What we’ve lost – we’ve gained much in technological terms, of course – but what we’ve lost is something of the sense of occasion that came from sitting down to listen to an album. Music is now so often something that accompanies other activities – walking, driving and cleaning being some of the more innocuous – that it’s no wonder that there has been a renaissance in instrumental music, in particular soundtracks, which are great if you want a ready-made score to accompany your bad-ass drive down the mean streets of Chelsea to your local Waitrose.

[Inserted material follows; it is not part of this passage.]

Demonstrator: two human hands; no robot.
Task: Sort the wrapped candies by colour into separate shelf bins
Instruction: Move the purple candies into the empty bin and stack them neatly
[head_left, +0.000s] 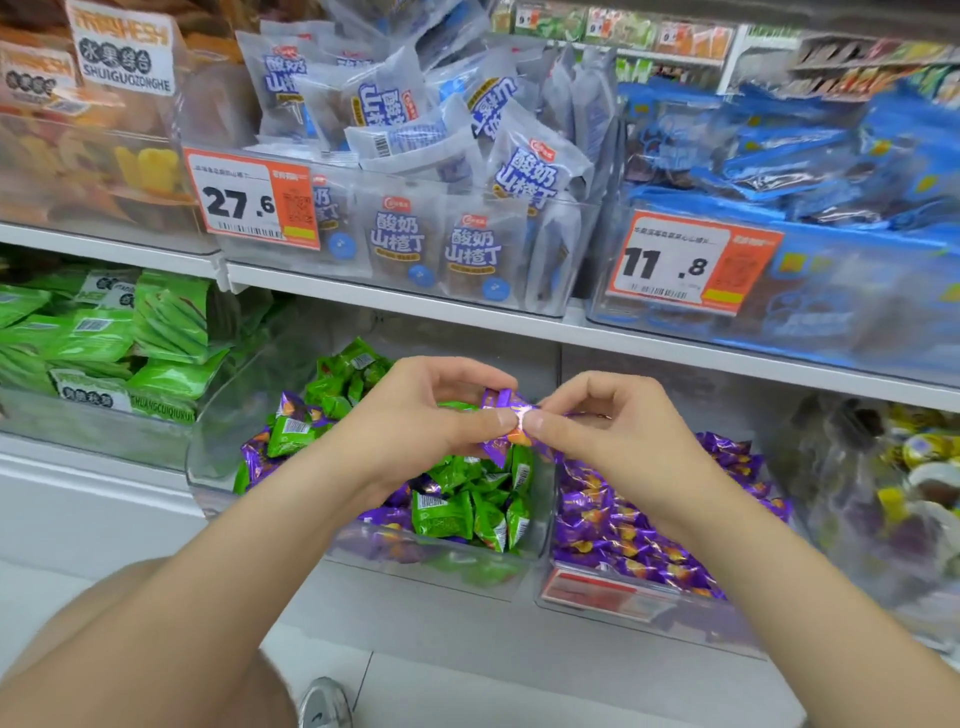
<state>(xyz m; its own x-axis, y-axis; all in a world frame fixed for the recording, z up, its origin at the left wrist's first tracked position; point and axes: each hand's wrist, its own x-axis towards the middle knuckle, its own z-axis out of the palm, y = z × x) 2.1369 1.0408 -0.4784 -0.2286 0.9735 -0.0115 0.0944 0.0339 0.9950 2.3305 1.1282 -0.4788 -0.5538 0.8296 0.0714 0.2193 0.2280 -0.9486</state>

Yet there are still some soundtracks that are simply too good to relegate to the background – the Dust Brothers‘ music for Fight Club and RZA‘s work for Ghost Dog being two of the most striking examples of recent years, collections that worked even if you hadn’t seen the films they’d been scored for.
With Jóhann Jóhannsson’s re-released debut album Englabörn you’re probably never going to be able to see the play that Jóhannsson’s music was written for. Don’t let that put you off – in fact, take it as an incentive, as in Jóhannsson’s own words Englabörn was ‘a violent and horrible play’. Instead of accompanying the (supposed) on-stage horror, his score steers its own path, a melancholic wonder steeped in sadness and regret.
This may make Englabörn sound a little heavy-going, and while it’s not Kasabian, there’s a great deal in here for those listeners that are willing to sit down and simply, well, listen. Perhaps better approached as a single 40 minute work rather than a collection of smaller pieces, Englabörn is scored in the main for strings, piano and tuned percussion, with Jóhannsson content to leave his electronics in the background to shade and hover around the traditional instruments.
Lacking any substantial information on the play itself may seem rather a hindrance, but it can also be exhilarating, freeing the mind from any visual associations that may prime interpretations of the music. Englabörn’s tone is established by its opening theme Odi et Amo, a setting of Catthulus’ famous work that has a computer-generated voice innocently singing the poem’s lines to a simple descending scale that resolves with the poem’s final word.
Jóhannsson has said that he set the computer’s tones against the beauty of the string accompaniment as a deliberate juxtaposition, but any juxtaposition is really between its choirboy-like tones and the careful phrasing of a poem that sets out, in no uncertain terms, the disturbing proximity of our most powerful emotions, ‘hate and love’.
Through the use of subtle leitmotifs these two themes are never far from the listener’s thoughts until the final track, when a grotesque, octaves-lower than the original synth’d voice sings the opening lines of Odi et Amo again in a manner that brings to mind HAL’s demise in 2001, singing back songs from his origins as his memory is systematically destroyed.
It’s this dynamic between the innocent and the damned that ultimately makes Englabörn one of the most haunting and wondrous things that I’ve heard all year. Touching, sad, but never mawkish; please, give it your unfettered attention.